Starting at the first line of the data below, repeat each line word for word up to and including the line with "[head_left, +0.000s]".
(Supplied material Opens)
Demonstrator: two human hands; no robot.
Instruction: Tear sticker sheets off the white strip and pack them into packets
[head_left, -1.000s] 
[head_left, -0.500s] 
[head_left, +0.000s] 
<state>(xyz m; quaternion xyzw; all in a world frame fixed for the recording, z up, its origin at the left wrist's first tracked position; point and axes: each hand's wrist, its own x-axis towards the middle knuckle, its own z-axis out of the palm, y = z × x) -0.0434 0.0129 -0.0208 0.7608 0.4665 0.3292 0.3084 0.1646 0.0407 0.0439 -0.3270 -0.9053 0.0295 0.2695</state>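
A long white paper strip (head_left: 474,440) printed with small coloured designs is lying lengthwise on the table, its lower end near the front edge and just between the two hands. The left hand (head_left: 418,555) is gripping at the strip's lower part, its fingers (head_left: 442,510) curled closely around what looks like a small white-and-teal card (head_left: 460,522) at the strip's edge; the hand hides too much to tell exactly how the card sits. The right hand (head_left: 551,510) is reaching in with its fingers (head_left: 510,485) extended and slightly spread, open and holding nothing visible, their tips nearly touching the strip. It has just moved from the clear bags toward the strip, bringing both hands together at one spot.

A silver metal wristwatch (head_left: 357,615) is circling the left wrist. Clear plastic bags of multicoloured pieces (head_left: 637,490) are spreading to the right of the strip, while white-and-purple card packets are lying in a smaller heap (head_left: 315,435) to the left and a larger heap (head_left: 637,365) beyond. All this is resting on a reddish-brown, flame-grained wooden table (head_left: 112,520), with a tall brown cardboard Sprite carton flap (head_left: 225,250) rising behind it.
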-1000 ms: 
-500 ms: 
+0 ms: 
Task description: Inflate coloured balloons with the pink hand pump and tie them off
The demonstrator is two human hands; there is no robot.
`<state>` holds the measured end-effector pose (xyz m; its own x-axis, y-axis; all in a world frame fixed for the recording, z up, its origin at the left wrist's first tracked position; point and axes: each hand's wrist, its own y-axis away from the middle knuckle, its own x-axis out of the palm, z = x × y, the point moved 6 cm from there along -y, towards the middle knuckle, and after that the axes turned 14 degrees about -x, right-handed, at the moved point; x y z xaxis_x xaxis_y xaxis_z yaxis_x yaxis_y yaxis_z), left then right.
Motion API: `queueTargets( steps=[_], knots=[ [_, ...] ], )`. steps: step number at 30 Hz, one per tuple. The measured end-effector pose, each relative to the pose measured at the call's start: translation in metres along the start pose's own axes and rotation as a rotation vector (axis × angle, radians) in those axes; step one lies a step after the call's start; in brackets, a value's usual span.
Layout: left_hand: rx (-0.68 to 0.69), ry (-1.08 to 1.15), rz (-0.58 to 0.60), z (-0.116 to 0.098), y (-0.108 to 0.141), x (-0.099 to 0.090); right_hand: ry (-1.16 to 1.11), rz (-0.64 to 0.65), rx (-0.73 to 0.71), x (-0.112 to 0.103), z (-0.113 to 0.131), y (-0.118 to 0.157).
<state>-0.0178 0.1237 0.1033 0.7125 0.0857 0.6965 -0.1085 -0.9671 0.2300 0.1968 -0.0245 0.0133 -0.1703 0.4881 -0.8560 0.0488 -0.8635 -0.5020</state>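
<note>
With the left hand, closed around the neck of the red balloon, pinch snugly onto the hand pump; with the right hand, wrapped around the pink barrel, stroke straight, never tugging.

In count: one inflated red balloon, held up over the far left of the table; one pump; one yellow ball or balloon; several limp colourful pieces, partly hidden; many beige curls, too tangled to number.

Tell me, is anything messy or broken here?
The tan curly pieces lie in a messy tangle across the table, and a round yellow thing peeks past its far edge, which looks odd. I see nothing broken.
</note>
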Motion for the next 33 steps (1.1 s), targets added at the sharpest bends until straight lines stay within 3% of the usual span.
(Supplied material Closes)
__Answer to the exercise__.
Demonstrator: two human hands; no robot.
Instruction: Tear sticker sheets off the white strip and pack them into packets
[head_left, -1.000s] 
[head_left, -0.500s] 
[head_left, +0.000s] 

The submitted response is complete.